ASSIGNMENT => Set down all of the entries below word for word, with the pictures left out.

━━━━━━━━━━━━━━━━━━━━

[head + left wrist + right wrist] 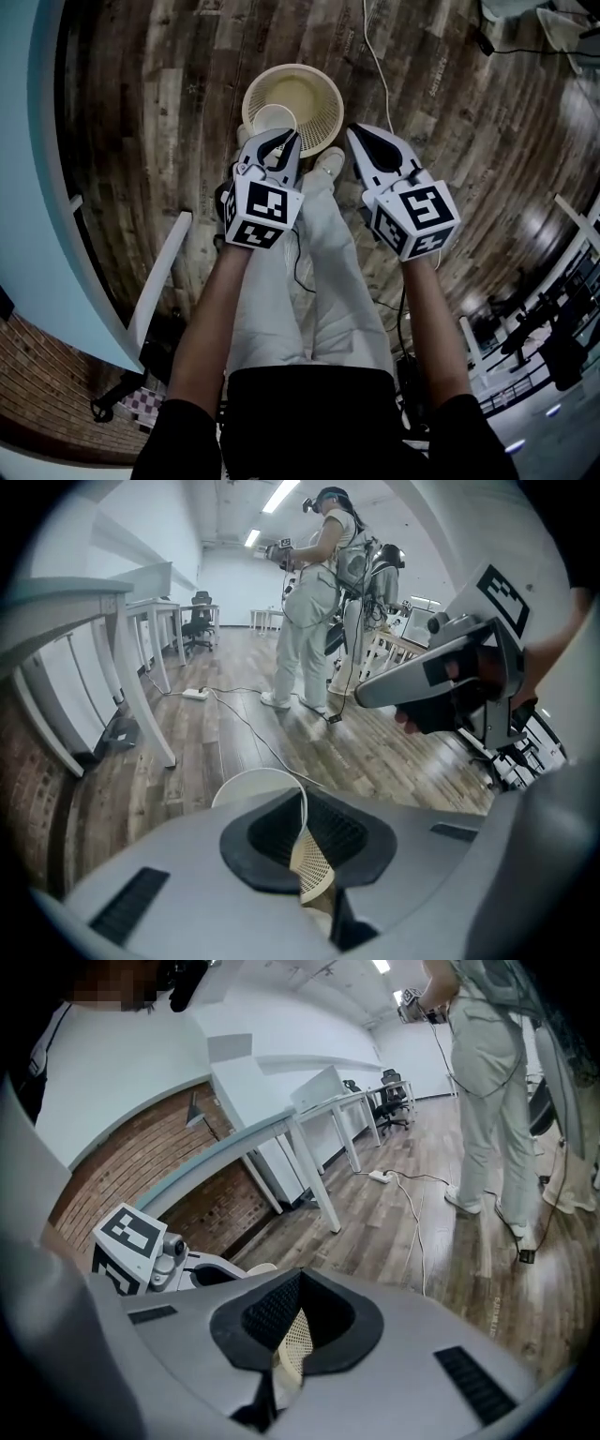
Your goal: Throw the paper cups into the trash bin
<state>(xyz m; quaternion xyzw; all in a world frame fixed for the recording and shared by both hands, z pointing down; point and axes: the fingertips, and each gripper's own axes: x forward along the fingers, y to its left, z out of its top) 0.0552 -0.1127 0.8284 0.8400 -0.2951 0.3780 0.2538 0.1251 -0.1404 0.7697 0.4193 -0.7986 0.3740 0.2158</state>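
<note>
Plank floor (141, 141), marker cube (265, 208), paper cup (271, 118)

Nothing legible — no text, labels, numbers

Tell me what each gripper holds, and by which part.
The left gripper pinches the paper cup by the wall at its rim. The right gripper holds nothing; its jaws are together.

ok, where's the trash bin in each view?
Head view: trash bin, top centre.
Left gripper view: mesh sliver of it, low centre, through the jaw gap.
Right gripper view: same, low centre, through the jaw gap.
Shared landmark: paper cup, right next to the bin in each.
</note>
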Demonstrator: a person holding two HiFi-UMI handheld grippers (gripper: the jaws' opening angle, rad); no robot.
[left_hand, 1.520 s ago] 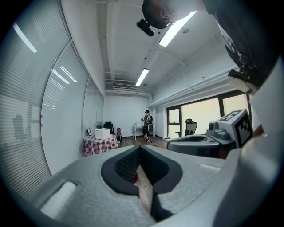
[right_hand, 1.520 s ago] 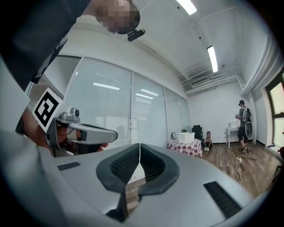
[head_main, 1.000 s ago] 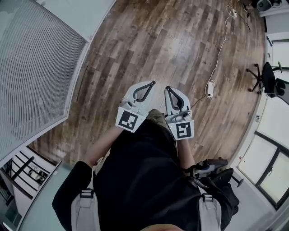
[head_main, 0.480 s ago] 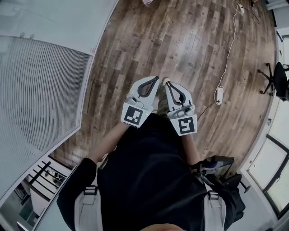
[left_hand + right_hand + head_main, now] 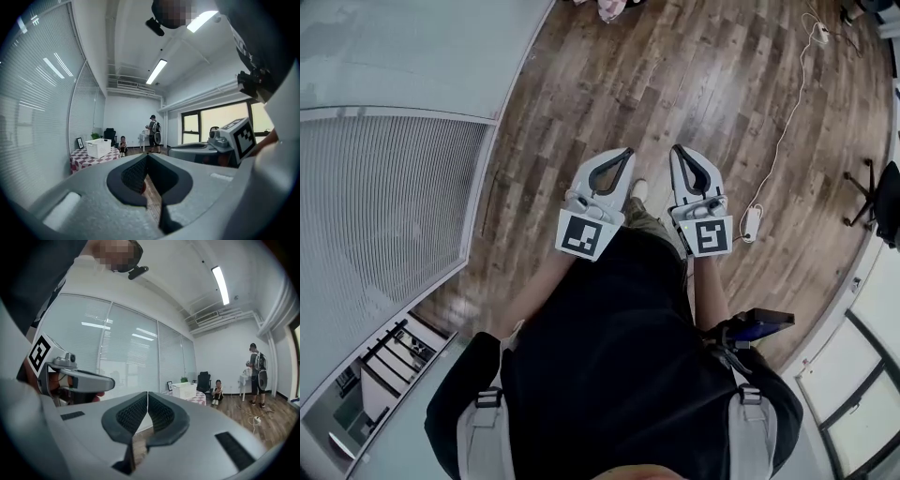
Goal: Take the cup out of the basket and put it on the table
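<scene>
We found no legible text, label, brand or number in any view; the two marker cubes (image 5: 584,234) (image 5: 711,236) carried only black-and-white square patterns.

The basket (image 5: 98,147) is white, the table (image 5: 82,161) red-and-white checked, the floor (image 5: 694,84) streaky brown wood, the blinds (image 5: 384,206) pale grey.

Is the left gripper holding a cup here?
No, the left gripper is shut with nothing between its jaws, and the white basket stands far off on a checkered table.
</scene>
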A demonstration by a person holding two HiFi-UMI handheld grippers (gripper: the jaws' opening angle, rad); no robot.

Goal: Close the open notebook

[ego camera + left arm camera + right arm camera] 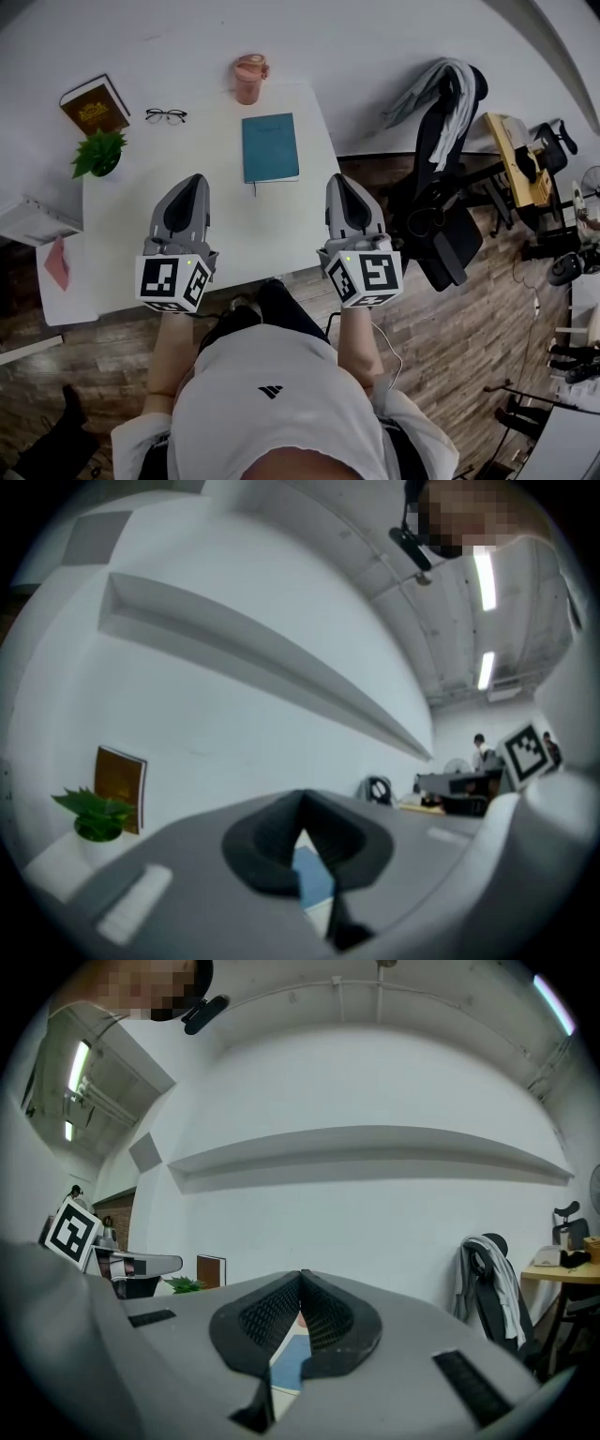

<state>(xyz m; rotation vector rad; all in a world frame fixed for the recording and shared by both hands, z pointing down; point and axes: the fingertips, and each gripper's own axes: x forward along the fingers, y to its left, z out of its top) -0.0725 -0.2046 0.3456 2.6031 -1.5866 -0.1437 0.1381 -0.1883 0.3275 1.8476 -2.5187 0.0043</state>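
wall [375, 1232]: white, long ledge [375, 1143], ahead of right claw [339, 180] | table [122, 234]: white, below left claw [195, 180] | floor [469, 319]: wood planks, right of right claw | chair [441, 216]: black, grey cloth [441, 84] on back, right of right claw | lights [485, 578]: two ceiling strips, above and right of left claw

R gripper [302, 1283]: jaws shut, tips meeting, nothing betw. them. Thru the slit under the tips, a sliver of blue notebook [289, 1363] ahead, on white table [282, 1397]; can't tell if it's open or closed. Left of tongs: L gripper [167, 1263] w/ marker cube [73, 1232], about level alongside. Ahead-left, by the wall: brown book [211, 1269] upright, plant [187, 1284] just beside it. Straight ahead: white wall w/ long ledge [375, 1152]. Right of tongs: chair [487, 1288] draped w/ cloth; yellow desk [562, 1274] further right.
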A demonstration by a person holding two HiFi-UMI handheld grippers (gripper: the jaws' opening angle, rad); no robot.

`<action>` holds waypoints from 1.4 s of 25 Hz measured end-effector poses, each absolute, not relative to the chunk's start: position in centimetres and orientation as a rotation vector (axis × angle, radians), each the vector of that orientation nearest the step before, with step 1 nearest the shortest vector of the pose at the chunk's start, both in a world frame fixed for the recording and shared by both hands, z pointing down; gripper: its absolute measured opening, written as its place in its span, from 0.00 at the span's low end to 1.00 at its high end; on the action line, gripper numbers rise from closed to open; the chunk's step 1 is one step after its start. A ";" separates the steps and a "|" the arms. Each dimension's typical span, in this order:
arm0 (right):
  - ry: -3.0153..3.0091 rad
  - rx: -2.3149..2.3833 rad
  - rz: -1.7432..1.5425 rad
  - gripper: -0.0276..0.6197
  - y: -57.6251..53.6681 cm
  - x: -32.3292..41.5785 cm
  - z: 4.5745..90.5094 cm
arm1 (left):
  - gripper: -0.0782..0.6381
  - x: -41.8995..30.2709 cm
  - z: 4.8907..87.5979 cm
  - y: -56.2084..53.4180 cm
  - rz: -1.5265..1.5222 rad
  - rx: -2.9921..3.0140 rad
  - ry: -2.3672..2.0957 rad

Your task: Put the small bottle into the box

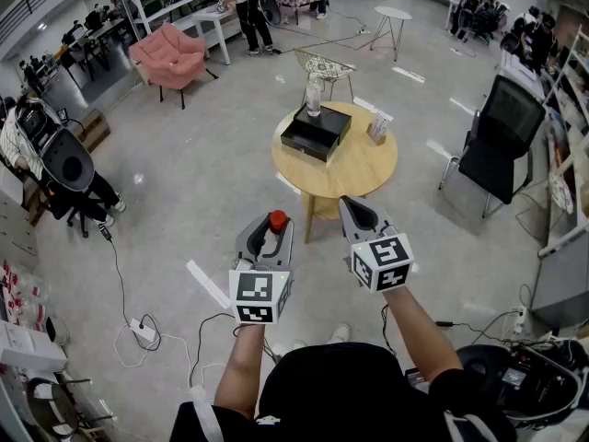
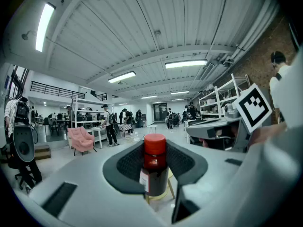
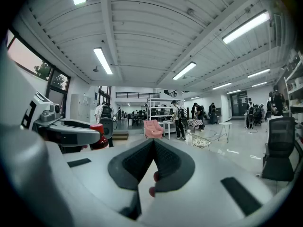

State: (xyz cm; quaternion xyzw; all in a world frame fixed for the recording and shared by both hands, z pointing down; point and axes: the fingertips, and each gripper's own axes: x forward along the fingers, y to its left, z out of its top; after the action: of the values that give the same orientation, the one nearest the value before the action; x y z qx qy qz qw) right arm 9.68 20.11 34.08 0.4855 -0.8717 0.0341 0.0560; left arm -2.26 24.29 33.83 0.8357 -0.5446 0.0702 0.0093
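Note:
The small bottle [image 1: 276, 223], dark with a red cap, stands upright between the pads of my left gripper [image 1: 266, 233], which is shut on it. In the left gripper view the small bottle [image 2: 154, 167] fills the gap of the left gripper [image 2: 155, 171]. My right gripper [image 1: 355, 214] is held beside it, shut with nothing inside; its tips meet in the right gripper view [image 3: 152, 143]. The red cap [image 3: 97, 128] also shows there at the left. The black open box [image 1: 316, 132] lies on a round wooden table [image 1: 354, 168] well ahead of both grippers.
A clear plastic bottle [image 1: 313, 96] stands behind the box, and a small pack [image 1: 377, 129] sits to its right. A black office chair [image 1: 502, 136], a wire chair [image 1: 324, 65] and a pink armchair [image 1: 170, 55] surround the table. Cables and a power strip [image 1: 143, 331] lie on the floor.

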 end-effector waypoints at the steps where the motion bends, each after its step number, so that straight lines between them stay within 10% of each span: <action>1: -2.645 1.471 0.104 0.05 20.1 9.7 34.0 | 0.31 -2.2 33.7 24.3 0.218 2.609 -1.703; 35: -2.710 1.373 0.201 0.05 17.0 17.1 36.4 | 0.31 5.2 34.2 21.9 0.214 2.543 -1.809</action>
State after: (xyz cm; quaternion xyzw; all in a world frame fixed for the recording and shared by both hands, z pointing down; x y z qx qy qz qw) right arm 17.09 17.05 36.36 0.4505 -0.8890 0.0660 0.0485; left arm 5.18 21.93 34.15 0.8129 -0.5784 0.0683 0.0066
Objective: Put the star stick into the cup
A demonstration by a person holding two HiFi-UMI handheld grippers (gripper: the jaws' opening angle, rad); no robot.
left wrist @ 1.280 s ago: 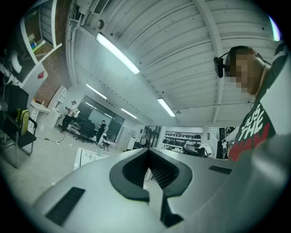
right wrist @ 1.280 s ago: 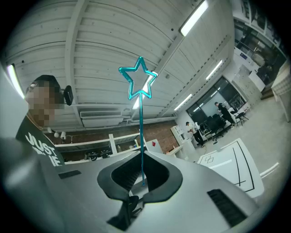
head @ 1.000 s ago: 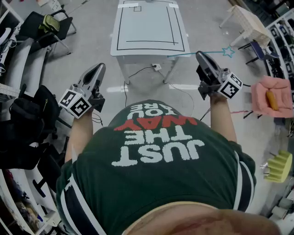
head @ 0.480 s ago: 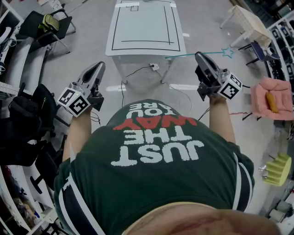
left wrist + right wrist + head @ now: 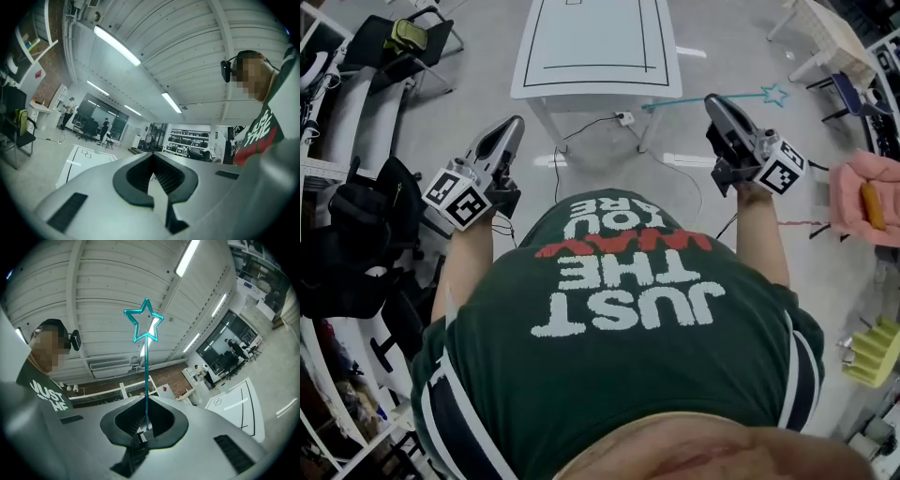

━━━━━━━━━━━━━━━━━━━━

ANSWER BOX =>
[head + left wrist + right wrist] 
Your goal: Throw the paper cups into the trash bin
<state>(xyz m; quaternion xyzw; all in a world frame fixed for the recording and shared by both hands, z pointing down; point and axes: the fingertips, and each gripper's own axes: x forward along the fingers, y to its left, z out of its top) 0.0552 -0.1127 0.8284 0.8400 -0.2951 0.3780 0.2538 0.1251 -0.1404 0.7697 0.4193 -0.7986 0.3740 0.2158</state>
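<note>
Plank floor (141, 141), marker cube (265, 208), paper cup (271, 118)

Nothing legible — no text, labels, numbers

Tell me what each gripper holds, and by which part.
The left gripper pinches the paper cup by the wall at its rim. The right gripper holds nothing; its jaws are together.

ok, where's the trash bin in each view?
Head view: trash bin, top centre.
Left gripper view: mesh sliver of it, low centre, through the jaw gap.
Right gripper view: same, low centre, through the jaw gap.
Shared landmark: paper cup, right next to the bin in each.
</note>
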Demonstrator: a person holding two HiFi-UMI handheld grippers (gripper: the jaws' opening angle, rad); no robot.
[left_hand, 1.520 s ago] 
[right_hand, 1.520 s ago] 
[head_main, 1.000 s ago] 
[head_main, 0.480 s ago] 
[left_hand + right_hand + head_main, now] 
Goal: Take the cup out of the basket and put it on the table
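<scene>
We found no legible text, label, brand or number in any view; the two marker cubes (image 5: 584,234) (image 5: 711,236) carried only black-and-white square patterns.

The basket (image 5: 98,147) is white, the table (image 5: 82,161) red-and-white checked, the floor (image 5: 694,84) streaky brown wood, the blinds (image 5: 384,206) pale grey.

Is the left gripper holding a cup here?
No, the left gripper is shut with nothing between its jaws, and the white basket stands far off on a checkered table.
</scene>
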A demonstration by a person holding two HiFi-UMI handheld grippers (gripper: the jaws' opening angle, rad); no robot.

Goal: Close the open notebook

[ego camera + left arm camera + right arm camera] 

<state>(xyz m; rotation vector rad; all in a world frame fixed for the recording and shared by both hands, z pointing down; point and axes: the fingertips, and each gripper's own axes: x forward along the fingers, y to its left, z out of its top) -0.0725 -0.2046 0.3456 2.6031 -1.5866 -0.1437 0.1381 -0.1883 0.3275 1.8476 -2.5187 0.0043</state>
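wall [375, 1232]: white, long ledge [375, 1143], ahead of right claw [339, 180] | table [122, 234]: white, below left claw [195, 180] | floor [469, 319]: wood planks, right of right claw | chair [441, 216]: black, grey cloth [441, 84] on back, right of right claw | lights [485, 578]: two ceiling strips, above and right of left claw

R gripper [302, 1283]: jaws shut, tips meeting, nothing betw. them. Thru the slit under the tips, a sliver of blue notebook [289, 1363] ahead, on white table [282, 1397]; can't tell if it's open or closed. Left of tongs: L gripper [167, 1263] w/ marker cube [73, 1232], about level alongside. Ahead-left, by the wall: brown book [211, 1269] upright, plant [187, 1284] just beside it. Straight ahead: white wall w/ long ledge [375, 1152]. Right of tongs: chair [487, 1288] draped w/ cloth; yellow desk [562, 1274] further right.
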A demonstration by a person holding two HiFi-UMI handheld grippers (gripper: the jaws' opening angle, rad); no robot.

`<action>` holds waypoints from 1.4 s of 25 Hz measured end-effector poses, each absolute, not relative to the chunk's start: position in centimetres and orientation as a rotation vector (axis × angle, radians), each the vector of that orientation nearest the step before, with step 1 nearest the shortest vector of the pose at the chunk's start, both in a world frame fixed for the recording and shared by both hands, z pointing down; gripper: its absolute measured opening, written as its place in its span, from 0.00 at the span's low end to 1.00 at its high end; on the action line, gripper numbers rise from closed to open; the chunk's step 1 is one step after its start. A ";" separates the steps and a "|" the arms. Each dimension's typical span, in this order:
arm0 (right):
  - ry: -3.0153..3.0091 rad
  - rx: -2.3149..2.3833 rad
  - rz: -1.7432..1.5425 rad
  - gripper: -0.0276..0.6197
  - y: -57.6251..53.6681 cm
  - x: -32.3292..41.5785 cm
  - z: 4.5745..90.5094 cm
arm1 (left):
  - gripper: -0.0782..0.6381
  - x: -41.8995..30.2709 cm
  - z: 4.8907..87.5979 cm
  - y: -56.2084..53.4180 cm
  - rz: -1.5265..1.5222 rad
  - rx: -2.9921..3.0140 rad
  - ry: -2.3672..2.0957 rad

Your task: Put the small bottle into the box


State: (xyz cm; quaternion xyzw; all in a world frame fixed for the recording and shared by both hands, z pointing down; point and axes: the fingertips, and each gripper's own axes: x forward along the fingers, y to its left, z out of its top; after the action: of the values that give the same orientation, the one nearest the value before the action; x y z qx qy qz qw) right arm 9.68 20.11 34.08 0.4855 -0.8717 0.0341 0.0560; left arm -2.26 24.29 33.83 0.8357 -0.5446 0.0702 0.0093
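Note:
The small bottle [image 1: 276, 223], dark with a red cap, stands upright between the pads of my left gripper [image 1: 266, 233], which is shut on it. In the left gripper view the small bottle [image 2: 154, 167] fills the gap of the left gripper [image 2: 155, 171]. My right gripper [image 1: 355, 214] is held beside it, shut with nothing inside; its tips meet in the right gripper view [image 3: 152, 143]. The red cap [image 3: 97, 128] also shows there at the left. The black open box [image 1: 316, 132] lies on a round wooden table [image 1: 354, 168] well ahead of both grippers.
A clear plastic bottle [image 1: 313, 96] stands behind the box, and a small pack [image 1: 377, 129] sits to its right. A black office chair [image 1: 502, 136], a wire chair [image 1: 324, 65] and a pink armchair [image 1: 170, 55] surround the table. Cables and a power strip [image 1: 143, 331] lie on the floor.
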
 end-effector waypoints at the steps where the motion bends, each after its step number, so that straight lines between them stay within 10% of each span: <action>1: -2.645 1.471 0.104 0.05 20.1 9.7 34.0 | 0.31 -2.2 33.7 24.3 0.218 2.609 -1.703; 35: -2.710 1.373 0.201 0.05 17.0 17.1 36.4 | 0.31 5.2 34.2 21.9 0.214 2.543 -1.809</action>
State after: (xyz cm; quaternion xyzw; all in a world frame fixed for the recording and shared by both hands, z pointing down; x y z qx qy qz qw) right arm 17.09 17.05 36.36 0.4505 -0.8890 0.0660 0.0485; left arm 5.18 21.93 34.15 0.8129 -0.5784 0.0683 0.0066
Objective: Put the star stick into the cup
A demonstration by a person holding two HiFi-UMI handheld grippers (gripper: the jaws' opening angle, rad); no robot.
left wrist @ 1.280 s ago: 
right wrist @ 1.280 s ago: 
head @ 1.000 s ago: 
head @ 0.480 s ago: 
left wrist + right wrist + head @ now: 

What this exercise required has been given in full.